Exercise requirements ▸
Transcribe only the part of the material below that begins at the line containing "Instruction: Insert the" and ends at the line containing "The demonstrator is", with both kept and images left out.

──────── Supplied material ────────

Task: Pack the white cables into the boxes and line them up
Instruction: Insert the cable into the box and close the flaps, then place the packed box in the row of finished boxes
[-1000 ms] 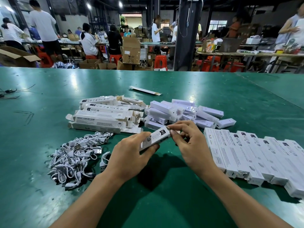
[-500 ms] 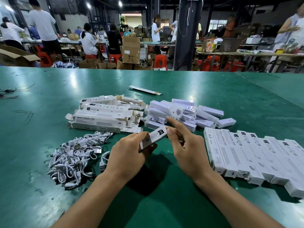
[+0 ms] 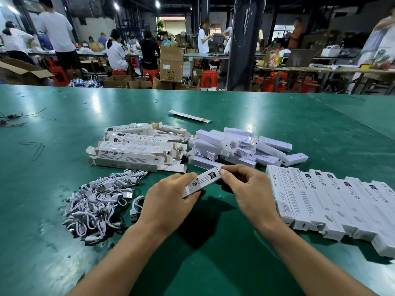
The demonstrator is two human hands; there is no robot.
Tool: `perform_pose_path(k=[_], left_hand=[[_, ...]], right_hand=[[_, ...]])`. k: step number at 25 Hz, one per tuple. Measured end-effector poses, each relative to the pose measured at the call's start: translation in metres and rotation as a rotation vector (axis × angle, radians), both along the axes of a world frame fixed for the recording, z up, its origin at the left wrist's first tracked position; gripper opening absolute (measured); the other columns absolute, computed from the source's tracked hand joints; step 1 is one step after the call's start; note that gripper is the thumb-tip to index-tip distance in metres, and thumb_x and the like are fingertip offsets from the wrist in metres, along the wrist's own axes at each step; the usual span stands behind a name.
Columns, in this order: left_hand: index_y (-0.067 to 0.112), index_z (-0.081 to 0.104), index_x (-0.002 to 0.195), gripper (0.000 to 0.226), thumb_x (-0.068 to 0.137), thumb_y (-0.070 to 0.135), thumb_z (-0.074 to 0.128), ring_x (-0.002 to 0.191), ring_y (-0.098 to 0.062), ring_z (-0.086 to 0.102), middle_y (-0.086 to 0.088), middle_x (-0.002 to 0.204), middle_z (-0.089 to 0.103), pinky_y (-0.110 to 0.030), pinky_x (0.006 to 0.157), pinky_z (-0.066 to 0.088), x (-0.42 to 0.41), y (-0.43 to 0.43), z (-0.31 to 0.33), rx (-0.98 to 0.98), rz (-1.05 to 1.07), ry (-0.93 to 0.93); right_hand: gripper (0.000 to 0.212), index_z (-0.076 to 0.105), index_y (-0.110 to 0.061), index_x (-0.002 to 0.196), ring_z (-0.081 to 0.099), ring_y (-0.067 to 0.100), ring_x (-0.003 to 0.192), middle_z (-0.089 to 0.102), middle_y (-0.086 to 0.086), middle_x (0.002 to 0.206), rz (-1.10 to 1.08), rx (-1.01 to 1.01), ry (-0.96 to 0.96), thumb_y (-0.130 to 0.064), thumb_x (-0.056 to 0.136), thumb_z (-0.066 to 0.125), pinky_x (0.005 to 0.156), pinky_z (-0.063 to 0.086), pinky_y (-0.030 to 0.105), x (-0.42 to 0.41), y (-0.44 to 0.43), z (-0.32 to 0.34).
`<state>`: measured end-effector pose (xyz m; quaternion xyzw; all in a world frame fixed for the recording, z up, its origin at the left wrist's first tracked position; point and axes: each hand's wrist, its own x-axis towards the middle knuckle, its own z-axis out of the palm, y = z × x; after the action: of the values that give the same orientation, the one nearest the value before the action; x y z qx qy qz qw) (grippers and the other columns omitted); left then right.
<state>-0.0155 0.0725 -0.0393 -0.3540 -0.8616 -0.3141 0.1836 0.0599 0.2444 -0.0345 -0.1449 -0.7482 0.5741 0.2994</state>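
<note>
Fingers [image 3: 193, 196] of left hand [image 3: 168, 201] clamp one white box [image 3: 203, 182] above the bench [image 3: 64, 116] near its front edge; right hand [image 3: 245, 189] pinches the box's far end. Cables [image 3: 98, 199] heaped at left, filled boxes [image 3: 333, 199] lined up toward right edge

Green table [image 3: 64, 189]; white cables [image 3: 96, 201]; white boxes [image 3: 333, 201], black print; red stools [image 3: 209, 79]; brown cartons [image 3: 171, 65].
</note>
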Motion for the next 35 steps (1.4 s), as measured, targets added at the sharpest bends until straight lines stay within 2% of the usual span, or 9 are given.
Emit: perform_pose_path(k=[4, 11, 16, 19, 22, 24, 28, 32, 35], left_hand=[[0.029, 0.067, 0.121, 0.035, 0.089, 0.044, 0.069, 0.072, -0.020, 0.062, 0.006, 0.086, 0.068, -0.037, 0.066, 0.053, 0.001, 0.000, 0.000, -0.070, 0.021, 0.029], [0.020, 0.069, 0.122, 0.038, 0.089, 0.037, 0.073, 0.070, -0.025, 0.065, 0.000, 0.088, 0.072, -0.037, 0.062, 0.054, 0.001, -0.001, 0.002, -0.013, 0.012, 0.059], [0.019, 0.068, 0.124, 0.042, 0.084, 0.018, 0.078, 0.083, -0.020, 0.066, 0.001, 0.100, 0.072, -0.033, 0.078, 0.053, 0.007, 0.005, 0.006, 0.105, -0.051, -0.064], [0.025, 0.069, 0.121, 0.044, 0.079, 0.017, 0.082, 0.089, -0.008, 0.069, 0.009, 0.102, 0.073, -0.019, 0.084, 0.053, 0.014, 0.014, 0.008, 0.275, -0.145, -0.312], [0.019, 0.067, 0.124, 0.039, 0.088, 0.005, 0.073, 0.106, -0.005, 0.069, 0.006, 0.114, 0.073, -0.023, 0.097, 0.053, 0.025, 0.023, 0.006, 0.335, -0.349, -0.664], [0.016, 0.067, 0.126, 0.038, 0.091, 0.002, 0.068, 0.109, -0.002, 0.067, 0.006, 0.116, 0.073, -0.024, 0.101, 0.050, 0.029, 0.025, 0.001, 0.249, -0.385, -0.647], [0.014, 0.073, 0.117, 0.026, 0.092, 0.006, 0.067, 0.096, 0.005, 0.068, 0.009, 0.106, 0.074, -0.012, 0.091, 0.049, 0.023, 0.022, -0.003, 0.228, -0.293, -0.538], [0.012, 0.076, 0.106, 0.017, 0.091, 0.007, 0.069, 0.090, 0.004, 0.065, 0.012, 0.096, 0.073, -0.006, 0.083, 0.046, 0.018, 0.018, -0.006, 0.203, -0.253, -0.404], [0.009, 0.076, 0.106, 0.019, 0.089, 0.003, 0.069, 0.092, 0.001, 0.061, 0.008, 0.096, 0.071, -0.005, 0.084, 0.043, 0.015, 0.017, -0.009, 0.150, -0.264, -0.294]], right_hand=[[0.014, 0.078, -0.020, 0.101, 0.048, 0.008, 0.044, 0.063, -0.012, 0.055, -0.030, 0.395, -0.008, -0.016, 0.098, 0.065, 0.045, 0.034, 0.014, 0.003, -0.005, -0.003], [0.047, 0.054, -0.015, 0.146, 0.061, 0.031, 0.053, 0.077, 0.011, 0.081, -0.110, 0.878, 0.009, -0.016, 0.100, 0.061, 0.057, 0.055, 0.044, 0.008, -0.019, 0.001], [0.051, 0.051, -0.020, 0.148, 0.064, 0.001, 0.109, 0.065, -0.004, 0.134, -0.041, 0.414, -0.050, -0.027, 0.099, 0.065, 0.101, 0.052, 0.031, 0.004, -0.029, -0.002], [0.050, 0.050, -0.020, 0.149, 0.061, 0.005, 0.118, 0.057, -0.006, 0.143, -0.111, 0.310, -0.046, -0.017, 0.100, 0.062, 0.109, 0.046, 0.027, -0.001, -0.016, 0.003], [0.047, 0.055, -0.024, 0.145, 0.061, 0.007, 0.120, 0.057, -0.010, 0.144, -0.103, 0.153, -0.168, -0.033, 0.099, 0.063, 0.108, 0.044, 0.026, 0.000, -0.002, 0.006], [0.051, 0.055, -0.024, 0.145, 0.057, 0.008, 0.127, 0.057, -0.011, 0.145, -0.068, 0.141, -0.227, -0.038, 0.097, 0.065, 0.113, 0.042, 0.032, 0.001, -0.003, 0.003], [0.052, 0.050, -0.016, 0.149, 0.049, 0.015, 0.137, 0.050, -0.002, 0.151, -0.163, 0.332, -0.236, -0.017, 0.099, 0.062, 0.118, 0.037, 0.037, 0.001, 0.006, 0.005], [0.058, 0.052, -0.027, 0.146, 0.036, 0.025, 0.137, 0.041, 0.000, 0.152, -0.358, 0.812, -0.550, -0.010, 0.091, 0.061, 0.109, 0.030, 0.041, 0.008, 0.023, 0.016], [0.044, 0.063, -0.029, 0.134, 0.047, 0.023, 0.127, 0.057, -0.004, 0.137, -0.278, 1.029, -0.547, -0.013, 0.092, 0.060, 0.103, 0.031, 0.038, 0.010, 0.017, 0.023]])
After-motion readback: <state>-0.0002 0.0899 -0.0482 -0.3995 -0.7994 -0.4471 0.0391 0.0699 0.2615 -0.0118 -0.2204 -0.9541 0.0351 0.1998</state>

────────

Response to the exercise ▸
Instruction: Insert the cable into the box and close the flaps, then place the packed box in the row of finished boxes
[-1000 ms] 
[-500 ms] 
[+0 ms] 
The demonstrator is two human hands; there is no robot.

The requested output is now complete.